*Work request*. Among the entries, find the lines with the string "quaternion" and copy them.
START Task material
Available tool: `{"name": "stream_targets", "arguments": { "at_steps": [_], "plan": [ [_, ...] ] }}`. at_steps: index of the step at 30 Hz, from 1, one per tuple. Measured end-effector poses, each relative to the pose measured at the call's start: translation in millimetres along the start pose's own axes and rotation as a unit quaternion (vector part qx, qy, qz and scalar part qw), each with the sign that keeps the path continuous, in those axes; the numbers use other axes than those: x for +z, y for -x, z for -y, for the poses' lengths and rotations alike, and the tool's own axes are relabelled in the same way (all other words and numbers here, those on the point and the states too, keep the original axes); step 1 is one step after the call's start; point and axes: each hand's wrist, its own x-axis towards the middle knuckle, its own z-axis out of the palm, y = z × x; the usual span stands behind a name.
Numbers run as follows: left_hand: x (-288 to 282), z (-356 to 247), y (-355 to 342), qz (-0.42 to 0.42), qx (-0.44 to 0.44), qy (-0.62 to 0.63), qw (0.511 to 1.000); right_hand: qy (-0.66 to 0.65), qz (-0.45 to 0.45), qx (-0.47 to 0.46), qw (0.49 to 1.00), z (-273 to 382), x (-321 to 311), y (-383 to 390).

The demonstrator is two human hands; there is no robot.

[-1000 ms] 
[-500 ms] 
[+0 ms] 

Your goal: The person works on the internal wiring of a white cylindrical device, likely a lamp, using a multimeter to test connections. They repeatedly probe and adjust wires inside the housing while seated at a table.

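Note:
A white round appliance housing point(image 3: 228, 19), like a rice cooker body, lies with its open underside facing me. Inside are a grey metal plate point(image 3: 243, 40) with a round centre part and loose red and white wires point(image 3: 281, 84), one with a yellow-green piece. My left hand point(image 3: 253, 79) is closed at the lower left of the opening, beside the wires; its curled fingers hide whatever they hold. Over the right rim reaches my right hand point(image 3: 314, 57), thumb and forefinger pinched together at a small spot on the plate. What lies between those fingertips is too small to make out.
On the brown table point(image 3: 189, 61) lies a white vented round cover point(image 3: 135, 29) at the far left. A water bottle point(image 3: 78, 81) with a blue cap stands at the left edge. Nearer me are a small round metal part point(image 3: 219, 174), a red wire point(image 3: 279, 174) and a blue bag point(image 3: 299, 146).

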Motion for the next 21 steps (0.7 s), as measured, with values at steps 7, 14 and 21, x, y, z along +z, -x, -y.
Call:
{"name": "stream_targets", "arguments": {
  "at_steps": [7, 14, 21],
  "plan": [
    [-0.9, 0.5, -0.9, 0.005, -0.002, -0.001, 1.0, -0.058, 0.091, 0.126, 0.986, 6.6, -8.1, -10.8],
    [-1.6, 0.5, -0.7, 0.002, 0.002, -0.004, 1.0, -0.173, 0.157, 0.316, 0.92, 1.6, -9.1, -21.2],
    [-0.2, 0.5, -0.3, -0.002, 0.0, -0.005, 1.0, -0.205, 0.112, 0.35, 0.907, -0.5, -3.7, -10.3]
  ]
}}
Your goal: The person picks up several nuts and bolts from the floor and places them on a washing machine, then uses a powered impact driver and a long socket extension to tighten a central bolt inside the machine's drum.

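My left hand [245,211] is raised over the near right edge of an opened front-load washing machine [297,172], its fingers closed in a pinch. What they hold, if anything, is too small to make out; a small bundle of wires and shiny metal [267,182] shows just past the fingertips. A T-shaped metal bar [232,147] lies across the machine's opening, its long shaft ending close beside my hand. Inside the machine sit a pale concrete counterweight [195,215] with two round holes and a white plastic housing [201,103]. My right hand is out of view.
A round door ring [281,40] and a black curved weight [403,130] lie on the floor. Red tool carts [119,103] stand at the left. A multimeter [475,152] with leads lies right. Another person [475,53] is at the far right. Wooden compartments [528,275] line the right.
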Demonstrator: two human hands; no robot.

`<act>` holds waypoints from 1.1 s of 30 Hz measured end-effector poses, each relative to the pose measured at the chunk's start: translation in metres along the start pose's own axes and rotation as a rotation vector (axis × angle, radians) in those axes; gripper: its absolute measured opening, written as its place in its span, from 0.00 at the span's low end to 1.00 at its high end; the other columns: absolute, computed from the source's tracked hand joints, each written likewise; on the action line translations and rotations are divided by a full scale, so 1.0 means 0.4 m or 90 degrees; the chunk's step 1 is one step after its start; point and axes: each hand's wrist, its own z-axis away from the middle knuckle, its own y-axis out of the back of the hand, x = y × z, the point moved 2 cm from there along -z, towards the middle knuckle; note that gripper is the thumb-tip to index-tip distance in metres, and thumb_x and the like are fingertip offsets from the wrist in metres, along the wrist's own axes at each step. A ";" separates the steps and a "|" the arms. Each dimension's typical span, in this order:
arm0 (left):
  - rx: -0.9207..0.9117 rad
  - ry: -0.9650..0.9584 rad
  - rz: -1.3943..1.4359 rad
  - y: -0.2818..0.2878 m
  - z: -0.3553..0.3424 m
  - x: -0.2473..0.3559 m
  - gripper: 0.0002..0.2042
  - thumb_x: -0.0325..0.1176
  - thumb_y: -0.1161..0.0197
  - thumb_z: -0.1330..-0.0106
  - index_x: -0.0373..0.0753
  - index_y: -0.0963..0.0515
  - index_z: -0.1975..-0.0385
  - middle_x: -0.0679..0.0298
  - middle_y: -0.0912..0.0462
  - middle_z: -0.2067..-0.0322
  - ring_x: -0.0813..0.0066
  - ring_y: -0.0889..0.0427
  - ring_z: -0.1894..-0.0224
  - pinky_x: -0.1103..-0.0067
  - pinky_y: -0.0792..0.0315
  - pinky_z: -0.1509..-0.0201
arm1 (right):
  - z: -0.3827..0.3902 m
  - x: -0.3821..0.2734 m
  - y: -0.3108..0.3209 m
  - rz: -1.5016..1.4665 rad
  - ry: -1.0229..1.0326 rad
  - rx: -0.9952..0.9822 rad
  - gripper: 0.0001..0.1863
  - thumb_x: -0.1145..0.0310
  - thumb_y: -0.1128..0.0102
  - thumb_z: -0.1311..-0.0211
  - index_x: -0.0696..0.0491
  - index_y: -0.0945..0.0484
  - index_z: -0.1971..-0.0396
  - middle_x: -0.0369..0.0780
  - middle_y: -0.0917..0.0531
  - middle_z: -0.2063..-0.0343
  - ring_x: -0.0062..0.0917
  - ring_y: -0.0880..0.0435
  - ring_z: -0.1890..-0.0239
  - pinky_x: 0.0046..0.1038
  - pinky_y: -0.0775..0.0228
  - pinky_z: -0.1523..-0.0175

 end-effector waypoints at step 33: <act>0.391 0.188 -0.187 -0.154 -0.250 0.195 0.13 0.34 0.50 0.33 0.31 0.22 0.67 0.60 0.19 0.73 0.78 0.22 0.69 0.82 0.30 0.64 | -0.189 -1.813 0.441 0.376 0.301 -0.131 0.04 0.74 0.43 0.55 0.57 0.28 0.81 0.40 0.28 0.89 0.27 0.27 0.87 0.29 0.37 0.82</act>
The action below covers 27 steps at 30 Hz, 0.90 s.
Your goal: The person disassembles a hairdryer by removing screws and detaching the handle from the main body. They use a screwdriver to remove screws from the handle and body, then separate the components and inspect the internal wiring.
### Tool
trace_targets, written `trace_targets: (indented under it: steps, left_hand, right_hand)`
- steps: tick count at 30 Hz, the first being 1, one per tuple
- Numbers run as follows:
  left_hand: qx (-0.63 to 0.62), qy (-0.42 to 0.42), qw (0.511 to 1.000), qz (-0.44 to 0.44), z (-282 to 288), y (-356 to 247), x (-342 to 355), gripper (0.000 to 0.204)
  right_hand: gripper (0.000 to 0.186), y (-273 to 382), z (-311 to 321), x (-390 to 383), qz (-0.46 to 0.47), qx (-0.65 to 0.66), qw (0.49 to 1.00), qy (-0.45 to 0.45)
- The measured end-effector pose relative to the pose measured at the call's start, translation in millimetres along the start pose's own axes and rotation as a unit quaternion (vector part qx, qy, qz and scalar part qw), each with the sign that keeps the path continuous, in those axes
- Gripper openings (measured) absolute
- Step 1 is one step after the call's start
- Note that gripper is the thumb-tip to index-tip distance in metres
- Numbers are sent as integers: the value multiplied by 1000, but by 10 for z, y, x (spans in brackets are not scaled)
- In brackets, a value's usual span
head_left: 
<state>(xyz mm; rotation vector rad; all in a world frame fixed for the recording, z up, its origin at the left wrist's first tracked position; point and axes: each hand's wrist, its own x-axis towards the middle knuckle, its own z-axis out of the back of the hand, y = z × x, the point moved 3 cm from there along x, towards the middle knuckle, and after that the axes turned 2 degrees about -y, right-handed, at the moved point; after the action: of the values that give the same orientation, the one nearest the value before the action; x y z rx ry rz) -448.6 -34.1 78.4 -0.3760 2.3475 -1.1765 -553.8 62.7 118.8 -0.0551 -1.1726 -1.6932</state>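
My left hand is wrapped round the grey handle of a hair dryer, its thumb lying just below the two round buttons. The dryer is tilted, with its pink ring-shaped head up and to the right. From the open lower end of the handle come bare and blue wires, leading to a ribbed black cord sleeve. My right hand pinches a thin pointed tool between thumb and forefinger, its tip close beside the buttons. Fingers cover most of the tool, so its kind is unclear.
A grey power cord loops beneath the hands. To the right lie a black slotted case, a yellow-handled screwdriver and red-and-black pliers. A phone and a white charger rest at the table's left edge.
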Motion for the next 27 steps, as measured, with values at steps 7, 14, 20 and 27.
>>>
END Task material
*Task result*.
Available tool: `{"name": "stream_targets", "arguments": { "at_steps": [_], "plan": [ [_, ...] ] }}`. at_steps: index of the step at 30 Hz, from 1, one per tuple. Measured end-effector poses, each relative to the pose measured at the call's start: translation in millimetres along the start pose's own axes and rotation as a unit quaternion (vector part qx, qy, qz and scalar part qw), each with the sign that keeps the path continuous, in those axes; the numbers use other axes than those: x for +z, y for -x, z for -y, for the poses' lengths and rotations alike, and the tool's own axes are relabelled in the same way (all other words and numbers here, those on the point and the states too, keep the original axes); step 1 is one step after the call's start; point and axes: each hand's wrist, its own x-axis towards the middle knuckle, its own z-axis out of the palm, y = z × x; the usual span stands behind a name.
- The measured end-effector pose relative to the pose measured at the call's start, translation in millimetres along the start pose's own axes and rotation as a unit quaternion (vector part qx, qy, qz and scalar part qw), each with the sign that keeps the path continuous, in those axes

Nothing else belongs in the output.